Friday, 27 March 2009

Scala

Some music instantly and every time makes the hairs o the back of my neck rise in admiration. I saw a BBC program which featured a choir singing enjoy the silence. Looked it up on google and found this amazing girls choir from Belgium, Scala. I think pretty much every single song they have covered sounds better than the original, has more heart and brilliance to it. I'm not only well impressed but also thankful in a way. There's a song called "Someone new" that seems like my heart wrote it for Dave post break up. Here goes:


So is it goodbye? Is it time to set you free?


Is it time to let it fly? Is it time to let it bleed?


We used to take turns To cover up the pain


Deep below it burns And the feelin' still remains




Chorus: you're gonna find someone new I really hope you do


'Cause I love you


And the sun will come on thru, It's gonna shine for you


'Cause I adore you




Yes, we gave it a try But maybe for too long


Out of every sorrow Another day will dawn




Chorus: And the road travels on But I'm still near you


In my life, like a song I will still hear you Still ...

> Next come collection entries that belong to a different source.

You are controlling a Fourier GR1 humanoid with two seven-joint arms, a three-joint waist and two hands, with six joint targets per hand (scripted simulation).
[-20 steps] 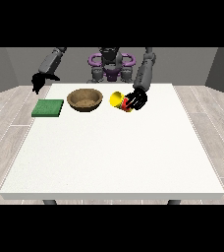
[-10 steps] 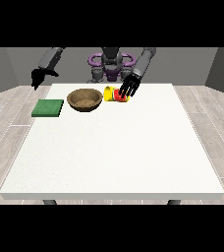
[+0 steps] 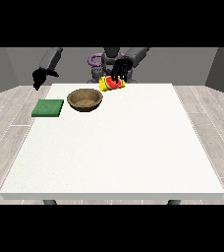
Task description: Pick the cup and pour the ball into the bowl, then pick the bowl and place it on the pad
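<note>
— What changed?
— The hand at the view's right (image 3: 120, 71), fingers curled round the cup (image 3: 111, 83), has lifted and tipped it toward the bowl (image 3: 85, 99).
— Meaning?
— Pouring is probably underway; the hand at the view's left (image 3: 38, 78) hangs idle, its fingers unreadable.

ball not visible; cup (image 3: 111, 83) partly hidden behind hand (image 3: 120, 70) at view's right.

One cup (image 3: 111, 83), one bowl (image 3: 85, 100), one green pad (image 3: 48, 108), on one white table (image 3: 119, 152).
</note>
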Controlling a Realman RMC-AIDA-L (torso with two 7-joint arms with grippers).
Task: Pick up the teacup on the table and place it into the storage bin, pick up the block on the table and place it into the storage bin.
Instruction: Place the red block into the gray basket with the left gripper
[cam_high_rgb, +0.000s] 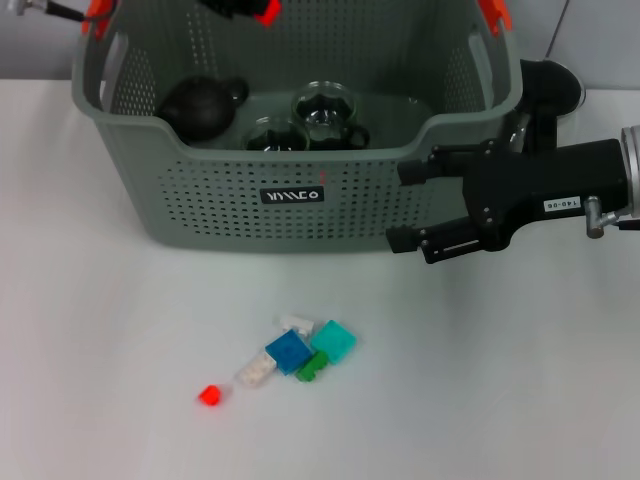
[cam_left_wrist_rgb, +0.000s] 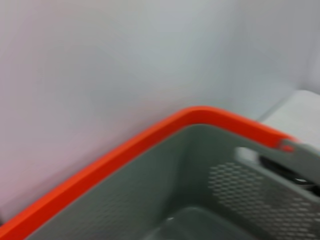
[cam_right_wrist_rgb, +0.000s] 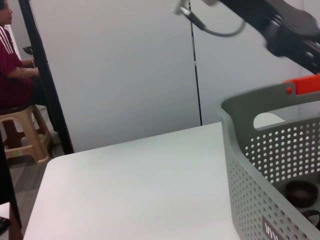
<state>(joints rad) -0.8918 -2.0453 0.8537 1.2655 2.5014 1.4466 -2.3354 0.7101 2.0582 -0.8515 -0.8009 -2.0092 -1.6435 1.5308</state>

You're gonna find someone new I really hope you do


'Cause I love you Chorus


The sun will shine for you The sun will shine for you


'Cause I adore you...




I'm in a great mood today. I feel like I just have to get through work and hours and hours of weekend is going to soothe my boredom! Apart from that my muse has snuck up on me and is leaning over my shoulder constantly in the last few days. I got many ideas I want to turn into facts and many many ideas to handy craft. And I am particularly drawn to easthetical objects and things.


GORGEOUS! (if you take the ho out of it!)


Yes, yes, yes, I am NOT really at all thinking about marriage at all, right, but doesn't a colourful dress just make the whole occasion that little bit more joyful? Yeeeesss, it doeeeees!



In a way this is an odd time. Spring is bringing change to everything and in particular everyone. Many are leaving. Niko, Danis ex flatmate, is going to Portugal. Jorge the portugese beach comber and heart crazyman is leaving too. Dani had a mental breakdown yesterday and has now taken a week off work to reconsider circumstances.

Just coming back in for work after smoking a cigarette I felt how it played the strings of my heart. In a way we might not all be close but in the essence of it all is that the Blue Building of IBM in Greenock has grown to become a whole union of extraordinary people, all bearing one common step in their lives: Leaving home and maybe even home country behind to start a new life.

In a way everyone here is connected. Friends, ex-partner, flatmates, working colleagues, project partners, the other one on the bus every morning... Up until now none of the those who left, left me with an empty space in my heart and it will be a whole new experience to not be the one leaving lightheartedly myself but being left behind by people who have become dear to me. I don't really feel regret. I don't even feel I want to get out of Scotland, or Greenock or IBM, yet. I am happy with what I have, happy with what I do and happy with the wonderful man I have in my life now. I lead MY life now.

But maybe I'll light a couple of candles fr those who are leaving this week, sailing on to new habours of life and maybe I'll think of them and wrap them in kind, warm thoughts and love and smiles to nurture them on their way. I feel that is what guardian angels live on, other peoples good thoughts for you.